■ Activity
When you reach the line containing "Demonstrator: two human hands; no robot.", stop after it; until then, copy each line of the listing exactly, starting with the first.
=== Section Start ===
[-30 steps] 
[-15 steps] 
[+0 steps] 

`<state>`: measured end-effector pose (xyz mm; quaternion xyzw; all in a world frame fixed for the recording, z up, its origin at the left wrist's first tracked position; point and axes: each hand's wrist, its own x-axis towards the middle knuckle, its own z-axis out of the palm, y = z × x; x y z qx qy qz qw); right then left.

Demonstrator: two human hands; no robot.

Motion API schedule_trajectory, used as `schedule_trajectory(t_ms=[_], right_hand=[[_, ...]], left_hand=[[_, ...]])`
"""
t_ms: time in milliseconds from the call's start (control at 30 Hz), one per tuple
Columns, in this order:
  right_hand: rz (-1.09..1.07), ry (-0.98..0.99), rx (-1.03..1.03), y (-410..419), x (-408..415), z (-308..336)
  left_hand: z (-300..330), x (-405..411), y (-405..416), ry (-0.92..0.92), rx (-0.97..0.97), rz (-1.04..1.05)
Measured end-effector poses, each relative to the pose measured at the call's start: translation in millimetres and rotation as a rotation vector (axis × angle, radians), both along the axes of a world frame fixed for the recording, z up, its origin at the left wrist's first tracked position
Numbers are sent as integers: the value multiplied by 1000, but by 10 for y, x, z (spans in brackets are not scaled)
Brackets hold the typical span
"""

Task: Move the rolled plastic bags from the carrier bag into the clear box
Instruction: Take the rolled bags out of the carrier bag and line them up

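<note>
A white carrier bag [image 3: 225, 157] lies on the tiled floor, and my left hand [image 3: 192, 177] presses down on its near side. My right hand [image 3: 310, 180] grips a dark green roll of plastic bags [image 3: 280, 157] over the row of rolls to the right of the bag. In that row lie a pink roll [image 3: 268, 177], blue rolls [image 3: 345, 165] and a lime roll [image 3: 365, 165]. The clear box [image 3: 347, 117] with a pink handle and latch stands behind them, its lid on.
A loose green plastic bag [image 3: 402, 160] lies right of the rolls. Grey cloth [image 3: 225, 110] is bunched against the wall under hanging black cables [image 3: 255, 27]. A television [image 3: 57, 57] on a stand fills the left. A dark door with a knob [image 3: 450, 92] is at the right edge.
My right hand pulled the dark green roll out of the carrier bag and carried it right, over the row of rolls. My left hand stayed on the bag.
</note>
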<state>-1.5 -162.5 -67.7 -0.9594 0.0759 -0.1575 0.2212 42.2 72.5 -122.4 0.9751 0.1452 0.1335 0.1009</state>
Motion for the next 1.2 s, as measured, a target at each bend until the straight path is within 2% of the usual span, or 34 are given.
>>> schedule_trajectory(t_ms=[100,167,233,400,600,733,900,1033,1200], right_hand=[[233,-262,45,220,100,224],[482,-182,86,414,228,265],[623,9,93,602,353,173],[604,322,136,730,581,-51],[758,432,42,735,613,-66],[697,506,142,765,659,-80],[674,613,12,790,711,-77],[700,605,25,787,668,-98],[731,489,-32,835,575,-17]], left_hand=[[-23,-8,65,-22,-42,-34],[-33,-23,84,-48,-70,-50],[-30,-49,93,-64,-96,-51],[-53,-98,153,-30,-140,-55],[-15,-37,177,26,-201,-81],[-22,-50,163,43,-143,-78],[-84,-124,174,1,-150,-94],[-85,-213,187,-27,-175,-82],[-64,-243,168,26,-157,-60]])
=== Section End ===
■ Response to the task
[-30 steps] 
[-15 steps] 
[+0 steps] 

`<state>`: measured end-effector pose (xyz mm; quaternion xyzw; all in a world frame fixed for the recording, z up, its origin at the left wrist's first tracked position; point and axes: each hand's wrist, its own x-axis towards the middle knuckle, its own z-axis out of the palm, y = z × x; x y z qx qy qz qw); right then left.

Demonstrator: two human hands; no robot.

The exercise requires nothing more.